Quitter ces foutus réseaux sociaux. Les réseaux sociaux pourrissent votre morale, les réseaux sociaux sont un mensonge. En plus d’amasser, sans scrupule aucun, vos données personnelles , elles les revendent à tirelarigot à qui payent le plus.

Lisez des livres, physique si possible, je n’ai rien contre les livres audios ni les livres électroniques, mais le fait de vous déconnecter un peu de la technologie est une libération.

Regardez des films avec vos proches, manger avec eux, faite ce que vous vouliez toujours faire mais n’avez jamais eu l’opportunité, le temps, le courage, dans les limites imposées par se foutu Covid.

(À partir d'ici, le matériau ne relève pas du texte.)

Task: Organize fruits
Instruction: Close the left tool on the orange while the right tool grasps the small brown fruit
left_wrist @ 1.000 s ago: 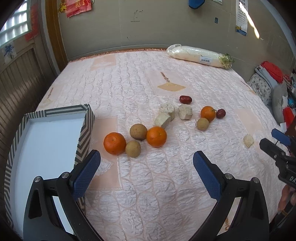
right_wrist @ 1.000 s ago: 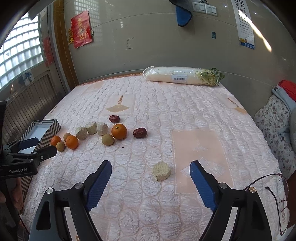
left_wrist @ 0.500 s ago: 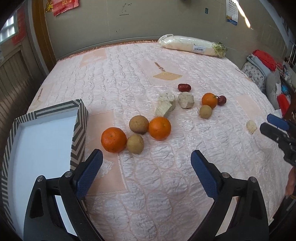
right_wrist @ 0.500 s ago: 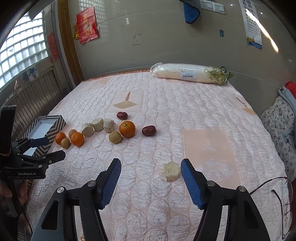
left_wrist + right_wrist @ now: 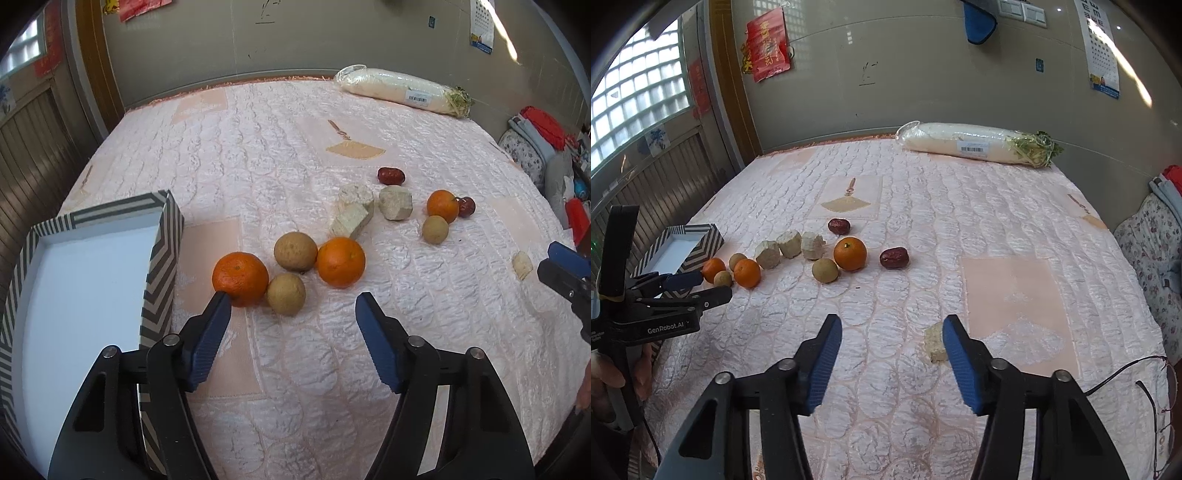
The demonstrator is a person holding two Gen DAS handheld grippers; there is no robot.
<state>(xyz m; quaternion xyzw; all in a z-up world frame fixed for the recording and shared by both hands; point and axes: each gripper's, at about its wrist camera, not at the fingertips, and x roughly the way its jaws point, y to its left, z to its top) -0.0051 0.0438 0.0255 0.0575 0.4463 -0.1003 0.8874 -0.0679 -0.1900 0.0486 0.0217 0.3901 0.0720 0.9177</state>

Ne prenez pas au sérieux ce que je viens d’écrire si vous n’y tenez pas. J’ai pris une sacré tangente dans cet article, comme Hunter S. Thompson le faisait dans les siens. Sauf qu’il était sacrément bien payé, sacrément bon avec sa plume et sacrément drôle.

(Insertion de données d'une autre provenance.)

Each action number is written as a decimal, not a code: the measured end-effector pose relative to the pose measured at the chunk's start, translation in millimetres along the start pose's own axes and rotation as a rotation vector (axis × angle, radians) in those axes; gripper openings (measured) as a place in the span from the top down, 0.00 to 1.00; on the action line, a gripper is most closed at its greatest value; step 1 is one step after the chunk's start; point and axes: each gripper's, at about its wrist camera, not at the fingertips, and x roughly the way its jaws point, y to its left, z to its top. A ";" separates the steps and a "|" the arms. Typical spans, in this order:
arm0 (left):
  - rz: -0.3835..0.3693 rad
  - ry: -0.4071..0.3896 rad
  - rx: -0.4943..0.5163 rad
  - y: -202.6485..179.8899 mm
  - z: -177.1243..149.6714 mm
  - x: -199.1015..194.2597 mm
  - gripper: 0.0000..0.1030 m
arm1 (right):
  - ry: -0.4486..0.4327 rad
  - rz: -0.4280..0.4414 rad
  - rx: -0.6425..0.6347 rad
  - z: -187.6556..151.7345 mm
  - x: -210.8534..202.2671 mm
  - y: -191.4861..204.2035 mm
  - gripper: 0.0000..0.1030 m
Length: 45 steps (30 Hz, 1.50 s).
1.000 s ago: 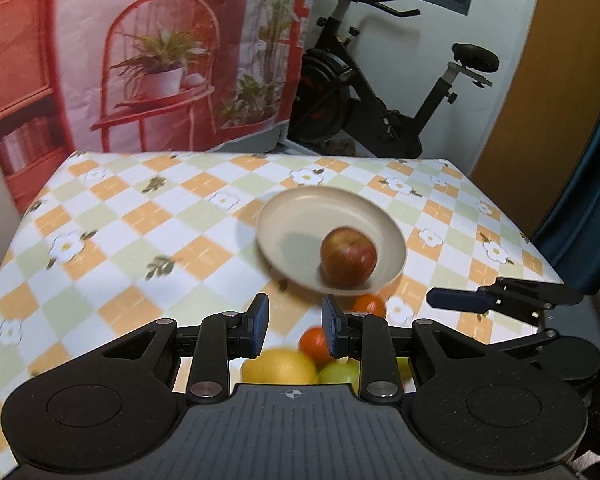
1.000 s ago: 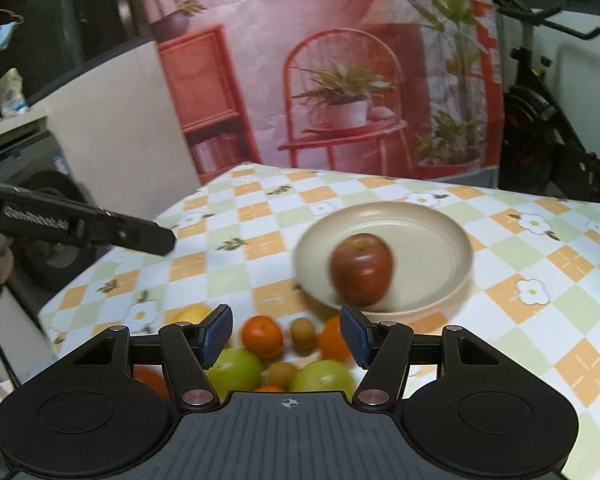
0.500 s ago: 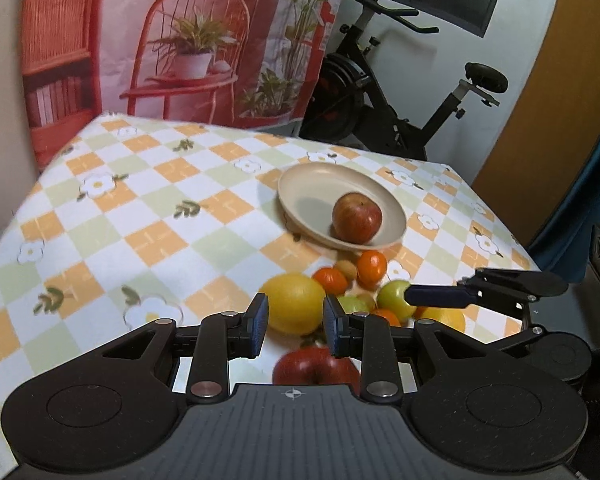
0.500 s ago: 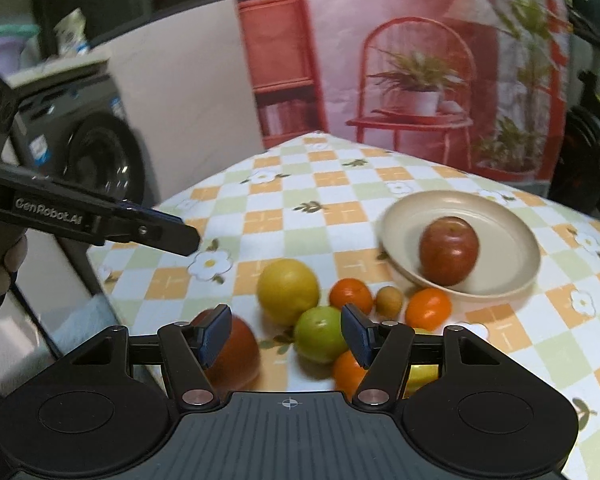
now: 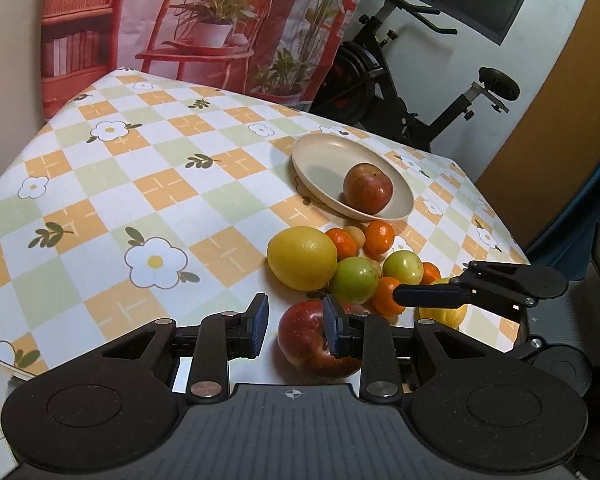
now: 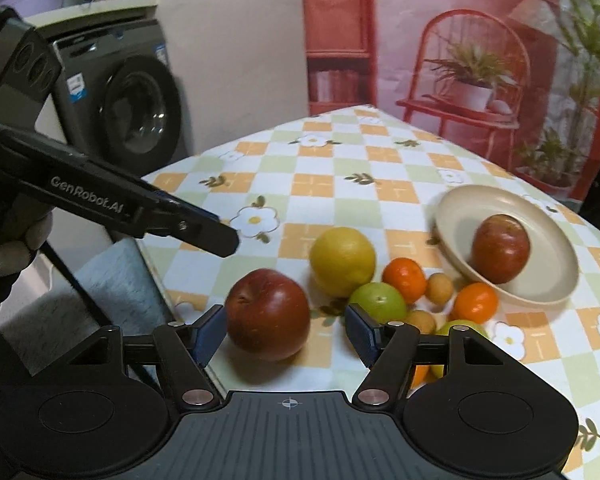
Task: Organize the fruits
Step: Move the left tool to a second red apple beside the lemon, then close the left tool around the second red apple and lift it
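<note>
A red apple [image 5: 304,340] [image 6: 268,314] lies near the table's front edge. My right gripper [image 6: 285,320] hangs over it with its jaws opening. The apple sits between the fingers, close to the left pad [image 6: 210,330], and is not gripped. My left gripper [image 5: 294,320] is shut and holds nothing, just left of that apple. A second red apple [image 5: 368,188] [image 6: 500,248] rests in the beige plate [image 5: 320,152] [image 6: 460,208]. Between the two lie a yellow citrus [image 5: 302,258] [image 6: 342,260], green fruits [image 5: 354,280], tangerines [image 5: 380,236] and small brown fruits [image 6: 440,288].
The checkered tablecloth [image 5: 140,184] ends just below the front apple. A washing machine [image 6: 132,108] stands beyond the table's left corner, an exercise bike [image 5: 380,80] behind the table. A gloved hand [image 6: 12,248] holds the left gripper. Another yellow fruit [image 5: 444,312] lies under the right gripper's finger.
Both grippers have drawn back toward the table's front edge. The fruit pile and the front red apple came into view. The right jaws stand a little wider.
</note>
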 end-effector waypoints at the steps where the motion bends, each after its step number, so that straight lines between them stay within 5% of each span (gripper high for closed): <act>1: -0.003 0.003 -0.001 0.4 -0.7 0.6 0.70 | 0.006 0.007 -0.001 -0.1 1.6 0.2 0.40; 19: -0.069 0.114 -0.016 7.2 -6.7 30.6 0.67 | 0.103 0.069 -0.058 -6.5 33.7 -1.5 0.42; 45: -0.141 0.095 -0.052 7.2 4.1 47.1 0.65 | 0.047 0.069 0.013 -13.9 36.5 -15.2 0.50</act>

Après mes leçons de morale à prendre avec des pincettes, revenons à nos moutons. Tous le monde semble en avoir plein le dos et délaissent leurs blogs.

J’ai cette sensation aussi, j’ai pensé et je pense à faire une pause.

J’ai commencé se blog, pour je ne sais quelle raison. Parler de littérature, principalement américaine, de culture, de musique. Au fond de moi, je crois que je voulais surtout écrire, et progresser dans cet art.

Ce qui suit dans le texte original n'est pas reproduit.